The Guts n’ Glory of Database InternalsGetting durable, faster
I mentioned that fsync is a pretty expensive operation to do. But this is pretty much required if you need to get proper durability in the case of a power loss. Most database system tend to just implement fsync and get away with that, with various backoff strategies to avoid the cost of it.
LevelDB by default will not fsync, for example. Instead, it will rely on the operating system to handle writes and sync them to disk, and you have to take explicit action to tell it to action sync the journal file to disk. And most databases give you some level of choice in how you call fsync (MySQL and PostgresSQL, for example, allow you do select fsync, O_DSYNC, none, etc). MongoDB (using WiredTiger) only flush to disk every 100MB (or 2 GB, the docs are confusing), dramatically reducing the cost of flushing, at the expense of potentially losing data.

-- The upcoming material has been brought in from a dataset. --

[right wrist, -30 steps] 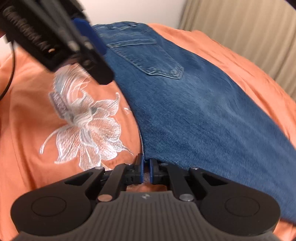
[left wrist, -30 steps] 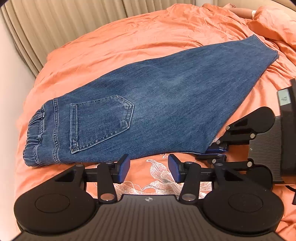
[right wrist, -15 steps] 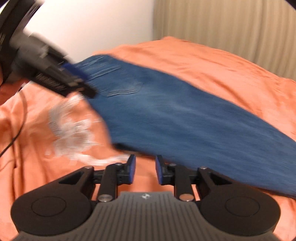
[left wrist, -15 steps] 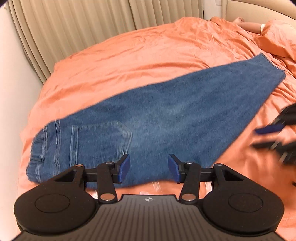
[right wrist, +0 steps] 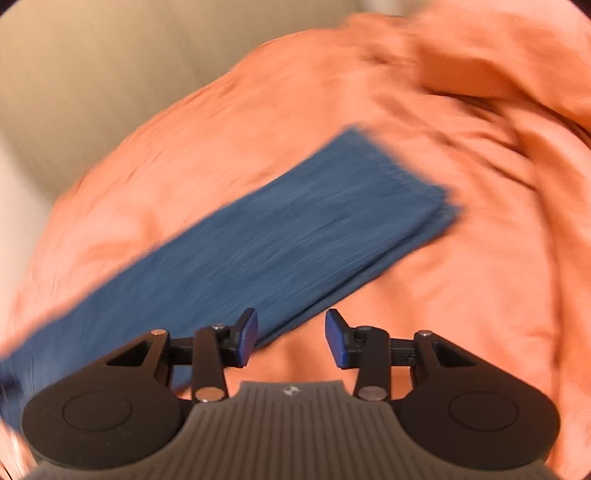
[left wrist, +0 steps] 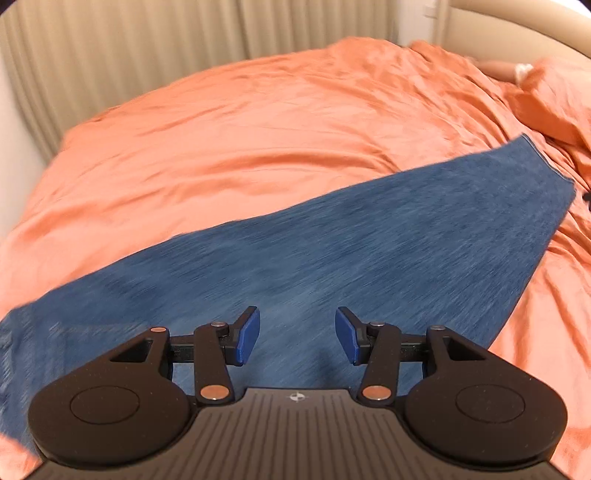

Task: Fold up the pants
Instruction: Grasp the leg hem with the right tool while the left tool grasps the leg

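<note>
A pair of blue denim pants (left wrist: 332, 251), laid out with one leg folded over the other, stretches diagonally across a bed covered in a rumpled orange duvet (left wrist: 258, 122), the waist end running off the lower left of the left wrist view and the hem end reaching toward the upper right, where it lies flat near the bunched orange bedding. The left gripper (left wrist: 297, 341), black with blue pads, hangs above the middle of the denim with its jaws standing well apart and nothing between them; its blue pads (left wrist: 247, 338) are clear of the cloth. In the right wrist view the same pants (right wrist: 280, 236) appear as a long blue band crossing from lower left to the squared hem at upper right, the two stacked layers visible along the near edge. The right gripper (right wrist: 291, 339) hovers over that near edge, its jaws opening and empty, the left pad over the denim and the right pad over bare orange cover. Both views are smeared by motion, the right one heavily, so fine detail of stitching and seams cannot be made out. Pale pleated curtains (left wrist: 147, 55) hang behind the bed, and a beige padded headboard (left wrist: 517, 22) curves along the upper right corner of the left wrist view.
</note>
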Motion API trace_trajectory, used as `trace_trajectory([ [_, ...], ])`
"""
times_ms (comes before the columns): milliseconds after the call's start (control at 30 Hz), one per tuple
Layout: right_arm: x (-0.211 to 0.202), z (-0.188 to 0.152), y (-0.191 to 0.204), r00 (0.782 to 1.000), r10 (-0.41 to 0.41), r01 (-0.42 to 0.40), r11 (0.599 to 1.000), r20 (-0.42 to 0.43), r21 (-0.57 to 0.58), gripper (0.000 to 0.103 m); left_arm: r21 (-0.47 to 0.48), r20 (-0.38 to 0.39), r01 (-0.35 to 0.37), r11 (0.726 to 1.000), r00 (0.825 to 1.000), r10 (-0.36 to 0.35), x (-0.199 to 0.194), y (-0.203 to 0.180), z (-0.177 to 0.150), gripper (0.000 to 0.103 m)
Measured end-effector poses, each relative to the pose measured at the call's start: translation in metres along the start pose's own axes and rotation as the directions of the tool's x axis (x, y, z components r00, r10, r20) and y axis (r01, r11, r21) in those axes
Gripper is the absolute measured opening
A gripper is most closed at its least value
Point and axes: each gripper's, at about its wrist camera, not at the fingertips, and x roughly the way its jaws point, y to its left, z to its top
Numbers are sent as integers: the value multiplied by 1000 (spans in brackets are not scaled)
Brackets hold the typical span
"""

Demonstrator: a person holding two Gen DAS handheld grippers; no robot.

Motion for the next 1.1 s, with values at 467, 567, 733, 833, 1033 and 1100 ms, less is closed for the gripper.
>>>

Personally, I find such choices strange, and when had a direct goal that after every commit, pulling the plug will have no affect on the database. We started out with using fsync (and its family of friends, fdatasync, FlushFileBuffers, etc) and quickly realized that this isn’t going to be sustainable, we could only achieve nice performance by grouping multiple concurrent transactions and get them to the disk in one shot (effectively, trying to buffer ourselves). Looking at the state of other databases, it was pretty depressing.
In an internal benchmark we did, we were in 2nd place, ahead of pretty much everything else. The problem was that the database engine that was ahead of us was faster by x40 times. You read that right, it was forty times faster than we were. And that sucked. Monitoring what it did showed that it didn’t bother to call fsync, instead, it used direct unbuffered I/O (FILE_FLAG_NO_BUFFERING | FILE_FLAG_WRITE_THROUGH on Windows). Those flags have very strict usage rules (specific alignment for both memory and position in file), but the good thing about them is that they allow us to send the data directly from the user memory all the way to the disk while bypassing all the caches, that means that when we write a few KB, we write a few KB, we don’t need to wait for the entire disk cache to be flushed to disk.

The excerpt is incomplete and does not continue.